Their eyes met. He saw only kindness. Kindness and something else. Her hand moved until it slid up to rest her palm on his cheek. “Stop now. You’re in pain. I can see it in your eyes, in the expression on your face.”

“It’s givin’ me a powerful headache.” He covered her hand with his. It felt so nice, that strong, callused woman’s hand. “But I need to keep at it. It all feels close, and if I can just—”

She brought her other hand up until she held his face. “Stop. Don’t hurt yourself like this.”

“I have to, don’t I? I have to keep—”

She moved one hand to rest her fingers on his lips.

That drove his headache away and all thoughts of digging around for memories.

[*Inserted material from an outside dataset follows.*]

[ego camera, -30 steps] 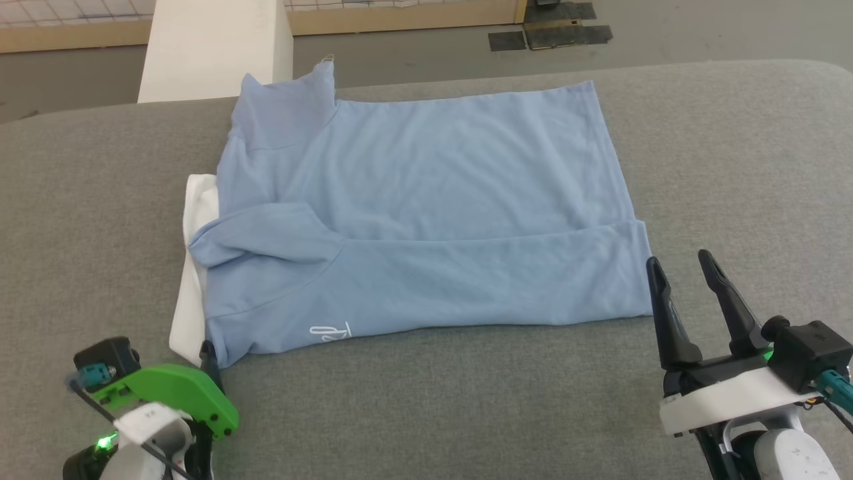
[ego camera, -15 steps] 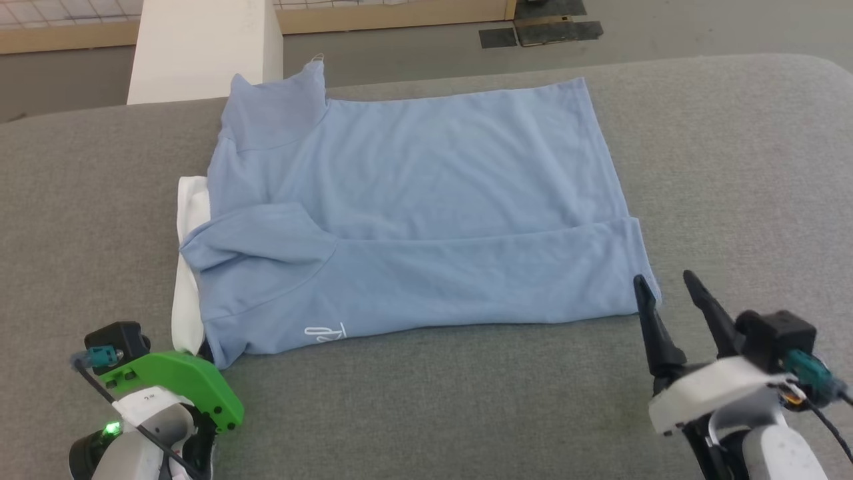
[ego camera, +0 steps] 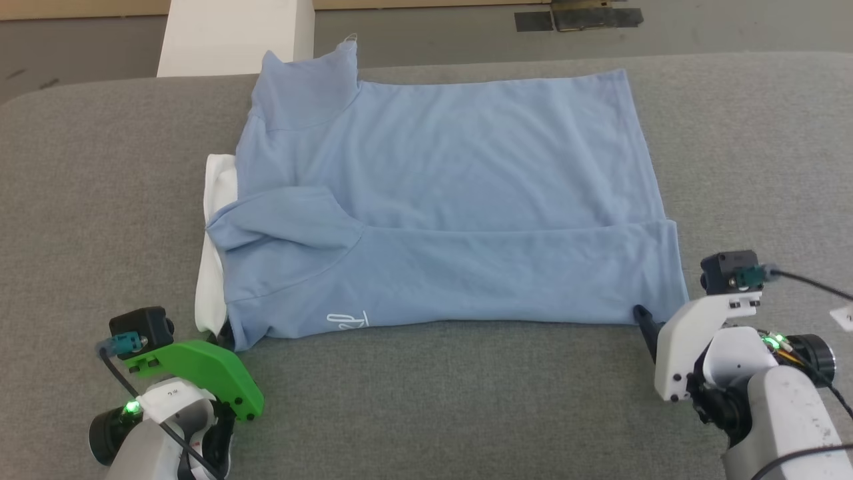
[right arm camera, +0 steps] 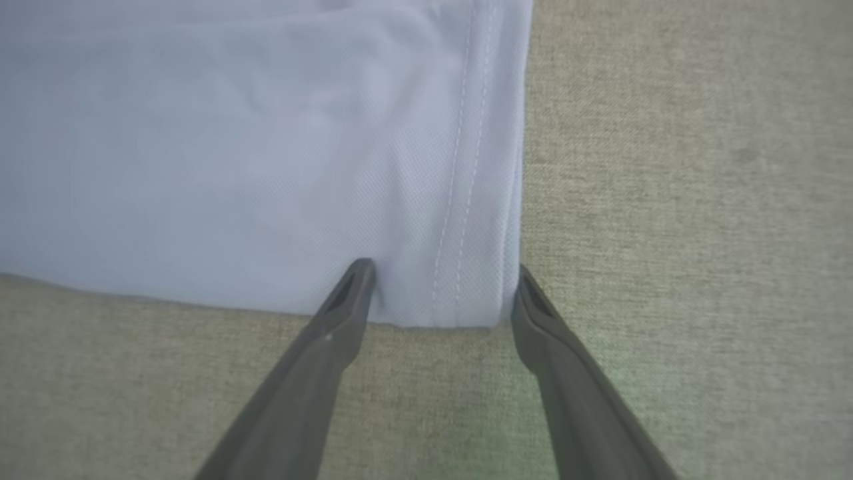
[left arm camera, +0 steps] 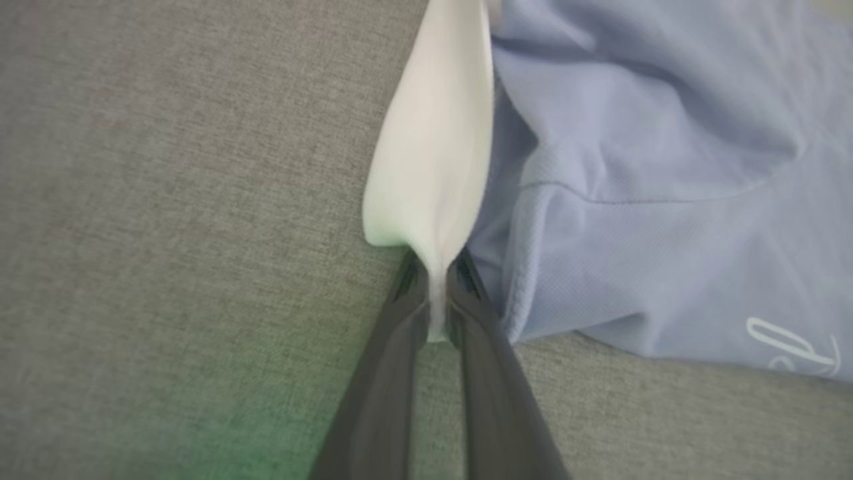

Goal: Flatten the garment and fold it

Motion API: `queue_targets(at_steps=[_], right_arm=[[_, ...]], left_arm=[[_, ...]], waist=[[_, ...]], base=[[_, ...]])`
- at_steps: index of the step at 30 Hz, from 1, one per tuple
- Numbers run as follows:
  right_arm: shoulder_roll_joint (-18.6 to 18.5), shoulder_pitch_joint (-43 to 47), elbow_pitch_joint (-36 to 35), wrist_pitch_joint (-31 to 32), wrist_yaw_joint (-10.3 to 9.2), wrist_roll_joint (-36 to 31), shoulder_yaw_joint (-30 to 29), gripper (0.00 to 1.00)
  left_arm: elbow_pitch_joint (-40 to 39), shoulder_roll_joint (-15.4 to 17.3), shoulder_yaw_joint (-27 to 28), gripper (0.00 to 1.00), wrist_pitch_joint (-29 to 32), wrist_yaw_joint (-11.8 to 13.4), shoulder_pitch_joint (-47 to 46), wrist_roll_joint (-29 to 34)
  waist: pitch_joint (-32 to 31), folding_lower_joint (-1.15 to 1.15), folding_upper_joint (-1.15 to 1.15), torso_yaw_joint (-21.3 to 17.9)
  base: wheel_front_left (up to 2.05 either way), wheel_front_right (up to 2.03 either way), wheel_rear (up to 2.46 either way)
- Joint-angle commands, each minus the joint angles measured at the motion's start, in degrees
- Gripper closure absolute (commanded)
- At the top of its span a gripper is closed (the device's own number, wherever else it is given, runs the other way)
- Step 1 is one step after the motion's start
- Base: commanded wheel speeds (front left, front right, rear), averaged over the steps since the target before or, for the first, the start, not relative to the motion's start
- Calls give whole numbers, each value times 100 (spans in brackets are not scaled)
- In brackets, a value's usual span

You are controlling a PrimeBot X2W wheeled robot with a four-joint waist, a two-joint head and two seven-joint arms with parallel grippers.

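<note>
The garment (ego camera: 440, 207), a light blue polo shirt, lies spread on the grey padded surface (ego camera: 433, 400) with its near side folded over and the script logo (ego camera: 346, 321) at the near edge. Its white collar (ego camera: 212, 260) sticks out on the left. My left gripper (ego camera: 225, 331) is at the collar's near end. In the left wrist view the left gripper (left arm camera: 436, 297) is shut on the white collar tip (left arm camera: 430, 167). My right gripper (ego camera: 643, 315) is at the shirt's near right corner. In the right wrist view the right gripper (right arm camera: 443, 280) stands open, straddling the stitched hem corner (right arm camera: 460, 267).
A white block (ego camera: 233, 37) stands behind the surface at the back left, close to the shirt's far sleeve. Floor with dark mats (ego camera: 580, 17) lies beyond. Bare grey padding runs in front of the shirt and to both sides.
The head camera has shifted. My right gripper has turned over and come in from beside the hem, so its fingers now straddle the near right corner. The left gripper stays at the collar.
</note>
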Motion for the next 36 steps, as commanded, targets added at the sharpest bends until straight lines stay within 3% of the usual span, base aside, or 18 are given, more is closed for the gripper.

He said quietly, “I have to remember, Cheyenne.”

“You will. The pain has to mean you’re not done healing. With time, you’ll remember. But, for now, stop fighting through the pain. You have courage, and I like courage in a man, but I hate seeing you hurt.”

The soft suckling of the hungry pups faded. He forgot about the cool shade of the crowded little space, almost too little to be called a cave. All he could feel was her callused fingertips, and he smelled the warm scent of a woman. She looked at him, and he saw goodness in her eyes. Considering how cranky she’d mostly been, it was a fine moment.

“You’ve had a few memories. Give yourself time, and you’ll have more.”

“You don’t know that.”

“It stands to reason.”

He smiled. “So you touch me, lean close to me, all to distract me from my pain? An act of kindness? Or are you really starting to like me?”

Something dangerous flashed in Cheyenne’s eyes. A look that, if Falcon had any common sense, would make him hightail it before she started swinging a fist.

Then her eyes flashed with something else, and she whispered, “I’m starting to like you real fine, Falcon.”

He forgot every sensible thought in his mostly senseless head.